Cane cholla is a cactus that grows all over New Mexico, but you’ll encounter it in the greatest concentrations in the west. It can grow up to 15 feet high and has a shrub or tree-like appearance, depending on how you shape it.
White spines cover every inch of the cane cholla. Depending on the variety, it produces small purple, yellow, or white flowers.
The horse crippler gets its name because it only stands up to two inches above the ground but sprawls up to 12 inches wide, so it’s crippled many horses that have stepped on it.
You’ll most commonly encounter horse cripplers in southeast New Mexico. These cacti are attractive at the front of garden beds, for they produce pink, feathery flowers that offer a pleasant fragrance.
Nylon Hedgehog Cactus
The nylon hedgehog cactus is another low-lying cactus. It can tolerate frost, making it an excellent choice for growing in north and west New Mexico.
The globular-shaped nylon hedgehog can grow as an individual plant or in clumps. It has short, abundant spines that come in several colors. Unlike many cacti, nylon hedgehogs produce flowers along their stems instead of their tips.
Heyder Pincushion Cactus
It’s common to encounter the heyder pincushion cactus growing in grasslands throughout New Mexico, particularly in higher-elevation areas.

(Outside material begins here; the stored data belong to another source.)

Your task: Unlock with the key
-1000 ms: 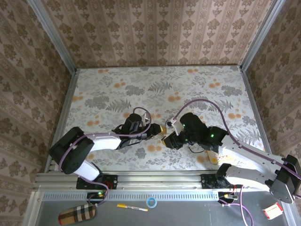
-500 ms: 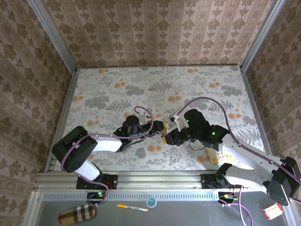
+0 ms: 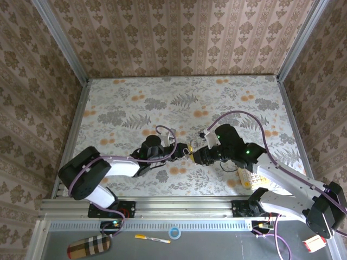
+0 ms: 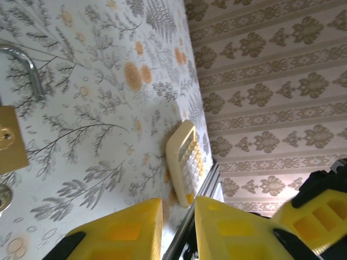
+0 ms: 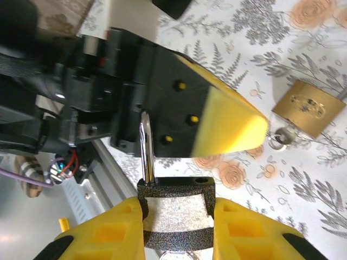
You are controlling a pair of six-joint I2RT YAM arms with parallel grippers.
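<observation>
My right gripper (image 5: 176,222) is shut on the key (image 5: 173,187), pinching its black speckled squarish head between both yellow fingers. The thin metal blade (image 5: 145,146) sticks straight up toward my left gripper's black body. A yellow finger (image 5: 227,127) of that left gripper hangs just above and past the key. The brass padlock (image 5: 309,108) lies flat on the floral table to the right, untouched. In the left wrist view the padlock (image 4: 10,138) sits at the left edge, with its silver shackle (image 4: 24,62) above it. My left gripper (image 4: 179,208) shows a narrow gap with nothing in it. In the top view both grippers (image 3: 187,153) meet at mid-table.
A small metal ring (image 5: 277,140) lies on the table beside the padlock's lower end. A cream calculator (image 4: 185,162) rests near the front right, by the aluminium rail (image 3: 173,203). A pen, a tape roll and a plaid case lie on the shelf below the rail.
My left gripper's fingers have drawn closer together and its wrist has edged toward the right gripper. The right gripper has shifted slightly up-table, still holding the key.
</observation>
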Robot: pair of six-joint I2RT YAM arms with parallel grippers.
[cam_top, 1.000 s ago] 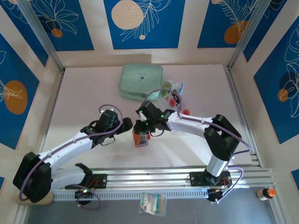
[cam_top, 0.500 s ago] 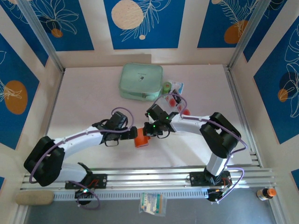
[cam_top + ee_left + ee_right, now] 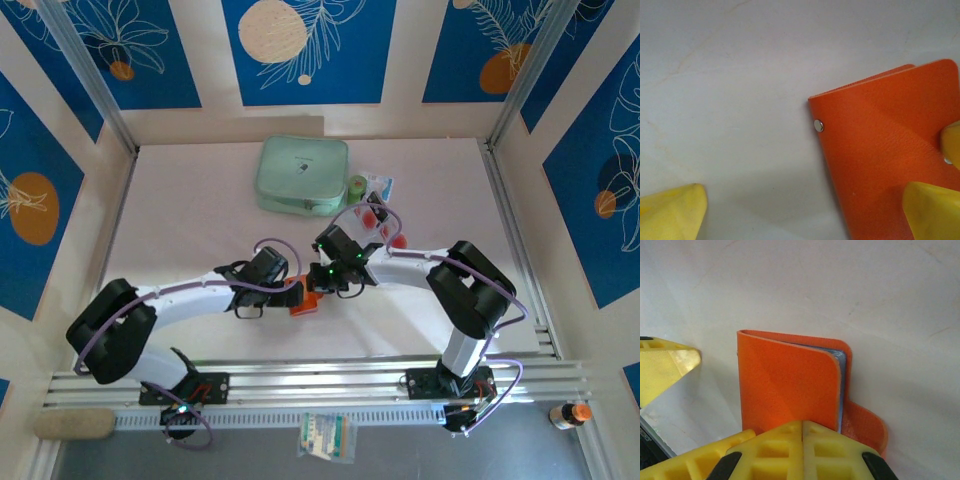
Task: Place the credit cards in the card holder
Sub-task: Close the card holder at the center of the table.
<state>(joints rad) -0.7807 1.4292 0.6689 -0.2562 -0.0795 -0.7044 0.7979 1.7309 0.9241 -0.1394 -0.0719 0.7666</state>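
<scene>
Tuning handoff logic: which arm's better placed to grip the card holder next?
Probably left: the left claw is open with the card holder partly between its fingers, ready to close. The right claw is shut, tips against the holder's cover.

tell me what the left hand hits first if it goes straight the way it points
Most likely the card holder: the open left hand points straight at it, very close. The right hand, shut on the card holder, lies just beyond, though depth is unclear.
</scene>
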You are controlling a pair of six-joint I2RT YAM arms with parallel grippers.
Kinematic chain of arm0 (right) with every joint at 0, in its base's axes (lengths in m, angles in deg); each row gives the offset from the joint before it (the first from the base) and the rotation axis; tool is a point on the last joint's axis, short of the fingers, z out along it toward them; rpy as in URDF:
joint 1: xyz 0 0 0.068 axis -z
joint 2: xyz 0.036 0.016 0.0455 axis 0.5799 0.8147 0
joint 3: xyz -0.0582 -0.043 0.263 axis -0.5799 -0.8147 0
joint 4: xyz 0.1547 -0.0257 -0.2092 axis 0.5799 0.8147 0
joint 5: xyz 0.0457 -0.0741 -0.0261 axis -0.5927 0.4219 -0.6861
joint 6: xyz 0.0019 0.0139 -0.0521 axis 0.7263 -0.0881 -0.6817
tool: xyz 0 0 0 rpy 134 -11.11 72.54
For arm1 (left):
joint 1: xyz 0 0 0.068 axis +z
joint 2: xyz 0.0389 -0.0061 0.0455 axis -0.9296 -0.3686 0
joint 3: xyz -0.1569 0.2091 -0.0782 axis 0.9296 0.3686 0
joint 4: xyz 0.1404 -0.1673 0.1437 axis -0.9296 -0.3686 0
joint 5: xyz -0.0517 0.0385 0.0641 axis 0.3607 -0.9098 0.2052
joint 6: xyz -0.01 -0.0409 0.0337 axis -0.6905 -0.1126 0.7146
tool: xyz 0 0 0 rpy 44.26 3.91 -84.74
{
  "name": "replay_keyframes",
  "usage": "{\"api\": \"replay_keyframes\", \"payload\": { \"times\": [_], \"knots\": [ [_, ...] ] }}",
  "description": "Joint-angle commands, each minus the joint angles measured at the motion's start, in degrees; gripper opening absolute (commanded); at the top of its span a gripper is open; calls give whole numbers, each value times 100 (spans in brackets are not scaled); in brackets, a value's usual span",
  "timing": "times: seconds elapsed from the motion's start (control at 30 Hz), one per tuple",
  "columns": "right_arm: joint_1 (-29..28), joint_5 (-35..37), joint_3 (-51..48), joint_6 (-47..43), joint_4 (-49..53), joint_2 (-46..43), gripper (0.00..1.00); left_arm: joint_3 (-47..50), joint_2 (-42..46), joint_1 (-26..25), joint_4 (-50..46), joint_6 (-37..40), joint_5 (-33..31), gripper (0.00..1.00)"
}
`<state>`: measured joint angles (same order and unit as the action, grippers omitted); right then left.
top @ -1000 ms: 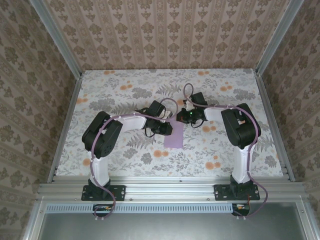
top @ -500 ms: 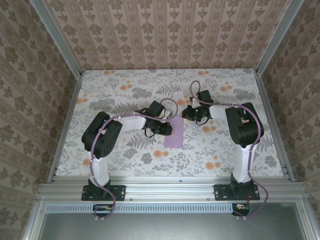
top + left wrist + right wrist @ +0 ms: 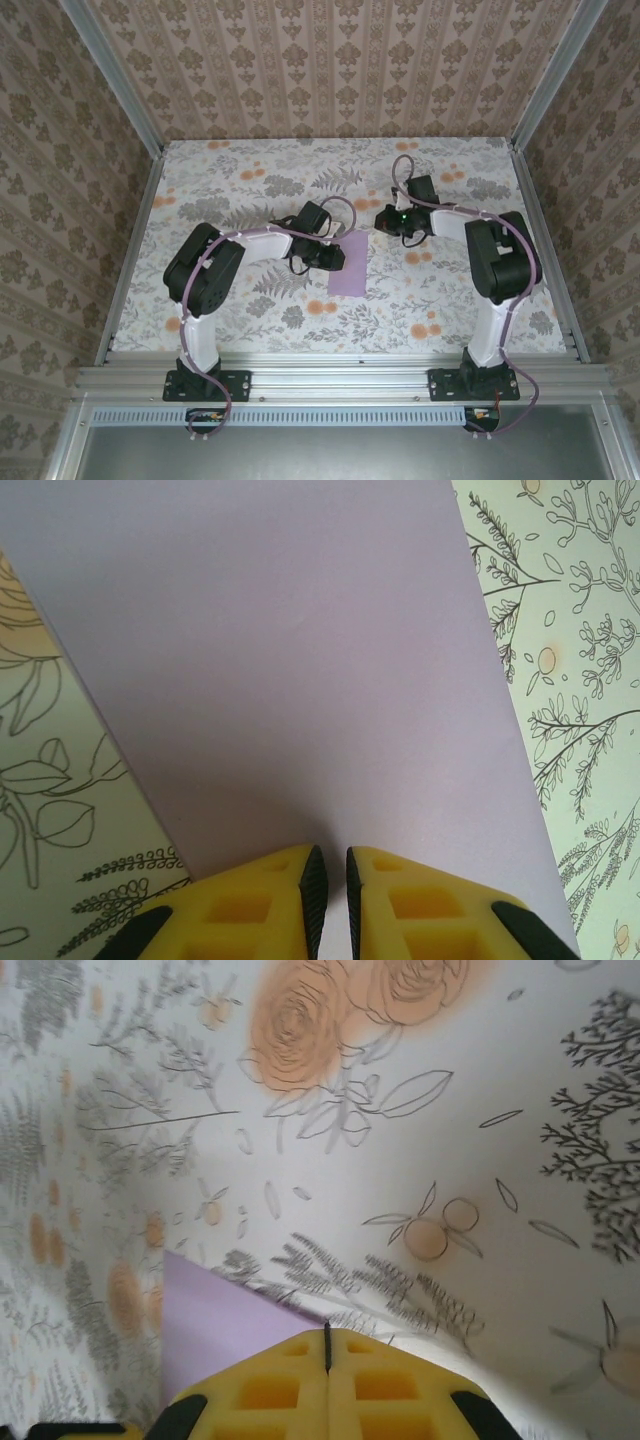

These cacti grow low to the ground, spread out flat against it, and sprawl up to six inches. Its spines are white with brown tips, and if you break open the heyder pincushion cactus, you’ll encounter a milky sap.
Mountain Ball Cactus
The delightful mountain ball cactus grows in cooler climates in north New Mexico. It resembles a round coral, with groups of dense white or gold-colored spines covering every inch of its dark green base.
In the springtime, you can enjoy colorful blooms on this cactus that come in shades of pink, coral, yellow, and white. The mountain ball cactus prefers afternoons with partial sun.
It’s easy to mistake the tree cholla for a non-cactus tree from afar. But this popular cactus grows all over New Mexico.
Tree chollas can reach anywhere from 3 to 15 feet tall, and their “trunk” can grow to nearly ten inches. The tree cholla’s candelabra-like stems sprawl in many different directions, and they boast long, pinkish-red spines.
Brown Flowered Cactus
The brown flowered cactus commonly grows in south New Mexico. It has a thick, tubular shape that can grow up to ten inches tall.
Despite its name, the brown flowered cactus often produces flowers that are closer to a deep red color rather than brown. It also has colorful spines, which can be red, brown, or white.
Planting Cacti in New Mexico
With so many sizes, shapes, and flower colors, it’s easy to fill your garden in New Mexico with unique cacti. While most cacti will grow anywhere in New Mexico, certain species grow best in specific parts of the state.